WHAT YOU SHOULD DO: Show all lines of the entries in which the word "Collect" is found.

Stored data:

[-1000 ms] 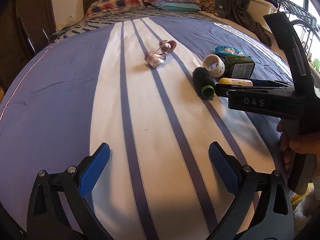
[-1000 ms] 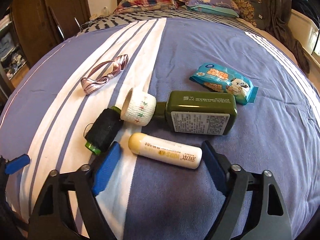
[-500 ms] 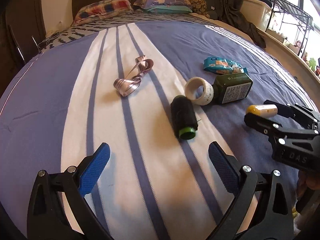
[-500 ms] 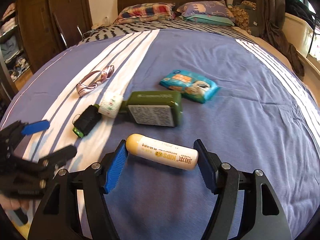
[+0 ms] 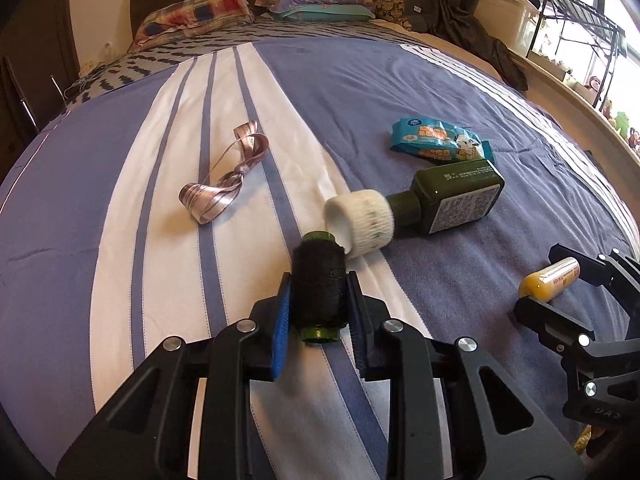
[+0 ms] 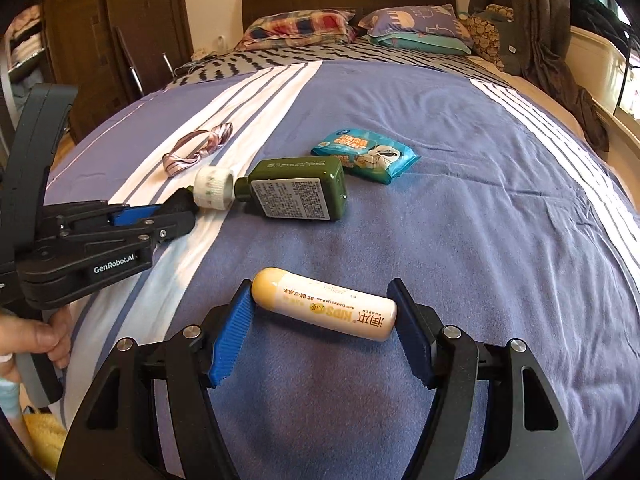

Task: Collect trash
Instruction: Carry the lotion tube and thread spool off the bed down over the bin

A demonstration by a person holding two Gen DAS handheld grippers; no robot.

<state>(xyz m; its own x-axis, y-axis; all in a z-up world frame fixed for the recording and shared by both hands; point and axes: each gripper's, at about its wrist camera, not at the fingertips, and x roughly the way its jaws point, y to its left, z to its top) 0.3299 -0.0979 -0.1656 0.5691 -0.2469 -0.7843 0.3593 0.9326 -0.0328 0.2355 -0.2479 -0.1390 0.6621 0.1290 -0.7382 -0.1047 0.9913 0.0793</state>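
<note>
My left gripper (image 5: 318,308) is shut on a black thread spool (image 5: 319,285) with green ends, low over the striped bedspread. My right gripper (image 6: 324,312) is shut on a cream lip-balm tube (image 6: 326,305), gripped end to end; the tube also shows in the left wrist view (image 5: 550,279). On the bed lie a white tape roll (image 5: 360,222), a dark green bottle (image 5: 452,200), a blue wipes packet (image 5: 438,143) and a pink ribbon (image 5: 224,196). The left gripper (image 6: 176,212) shows in the right wrist view beside the tape roll (image 6: 214,189).
The bed has a blue and white striped cover (image 5: 140,200). Pillows (image 6: 352,28) and a headboard are at the far end. Dark clothes (image 6: 560,68) hang over the right edge. A wooden wardrobe (image 6: 100,40) stands on the left.
My left gripper moved forward and shut on the thread spool. My right gripper closed fully onto the ends of the lip-balm tube.
</note>
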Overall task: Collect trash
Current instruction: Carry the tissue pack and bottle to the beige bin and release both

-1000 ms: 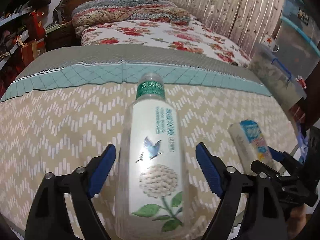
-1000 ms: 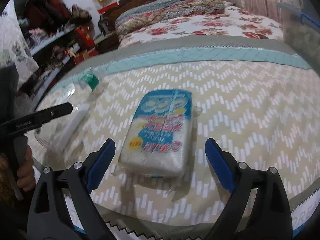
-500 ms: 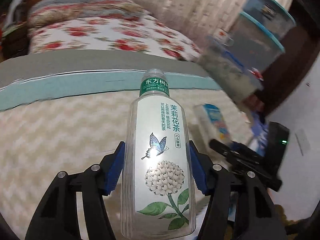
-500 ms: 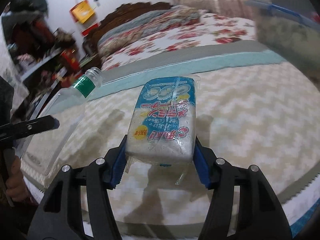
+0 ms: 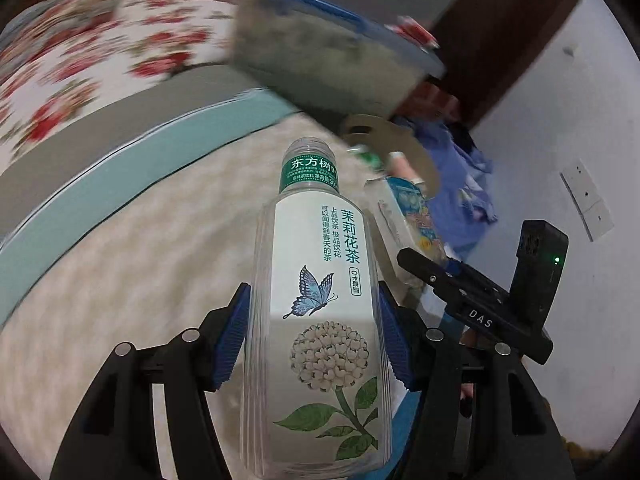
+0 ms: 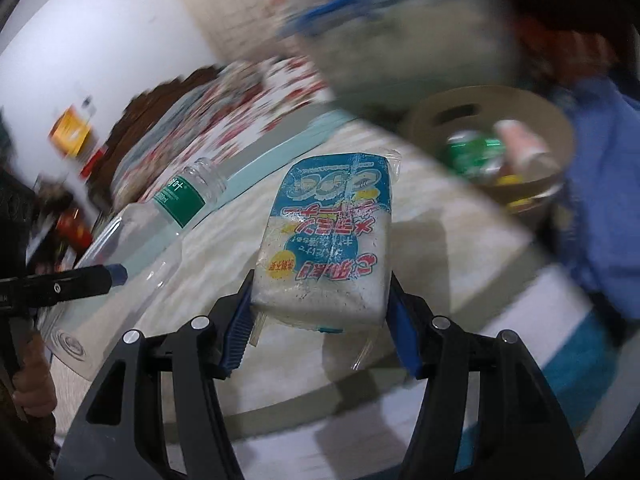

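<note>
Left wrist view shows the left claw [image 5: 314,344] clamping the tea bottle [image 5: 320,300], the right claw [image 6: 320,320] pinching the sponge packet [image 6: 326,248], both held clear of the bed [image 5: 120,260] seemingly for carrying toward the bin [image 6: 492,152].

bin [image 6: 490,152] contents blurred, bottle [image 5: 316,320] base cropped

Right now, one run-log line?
left gripper: shut on tea bottle | right gripper: shut on sponge pack | bin: ahead, holds trash
</note>
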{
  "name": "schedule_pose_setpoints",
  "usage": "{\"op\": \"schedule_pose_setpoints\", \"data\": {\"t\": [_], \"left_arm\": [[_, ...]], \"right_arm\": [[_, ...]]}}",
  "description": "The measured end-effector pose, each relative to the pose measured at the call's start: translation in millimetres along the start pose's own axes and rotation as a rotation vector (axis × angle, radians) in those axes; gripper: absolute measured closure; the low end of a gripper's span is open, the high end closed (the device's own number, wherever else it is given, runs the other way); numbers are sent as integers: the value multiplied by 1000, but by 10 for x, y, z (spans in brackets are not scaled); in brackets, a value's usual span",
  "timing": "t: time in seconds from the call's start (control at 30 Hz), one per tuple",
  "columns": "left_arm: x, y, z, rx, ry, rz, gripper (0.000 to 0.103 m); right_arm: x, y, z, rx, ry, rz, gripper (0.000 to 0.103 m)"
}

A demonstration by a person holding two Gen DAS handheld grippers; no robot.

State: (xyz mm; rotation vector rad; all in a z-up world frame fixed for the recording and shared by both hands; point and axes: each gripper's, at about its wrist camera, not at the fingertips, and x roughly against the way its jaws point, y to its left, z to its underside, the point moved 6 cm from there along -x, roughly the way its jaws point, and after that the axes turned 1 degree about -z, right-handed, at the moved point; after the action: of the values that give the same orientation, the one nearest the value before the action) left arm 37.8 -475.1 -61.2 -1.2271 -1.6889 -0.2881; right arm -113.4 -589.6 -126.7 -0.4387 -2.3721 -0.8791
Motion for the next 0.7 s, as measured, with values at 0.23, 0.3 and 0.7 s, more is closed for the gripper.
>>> {"op": "schedule_pose_setpoints", "data": {"t": [0.23, 0.3, 0.7], "left_arm": [[-960, -724, -874, -30, 39, 78, 45], [-1140, -819, -1064, -2, 38, 111, 44], [-1887, -917, -1587, 112, 60, 164, 35]], "right_arm": [[30, -1031, -677, -128, -54, 91, 41], [7, -1166, -834, -121, -68, 113, 41], [-282, -1311, -1136, -35, -68, 206, 12]]}}
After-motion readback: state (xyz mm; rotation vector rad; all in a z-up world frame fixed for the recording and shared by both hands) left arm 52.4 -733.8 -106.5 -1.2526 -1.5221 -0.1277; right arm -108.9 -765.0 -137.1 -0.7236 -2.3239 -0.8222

SOLUTION TO THIS TASK:
Task: Collect trash
Overall task: Collect trash

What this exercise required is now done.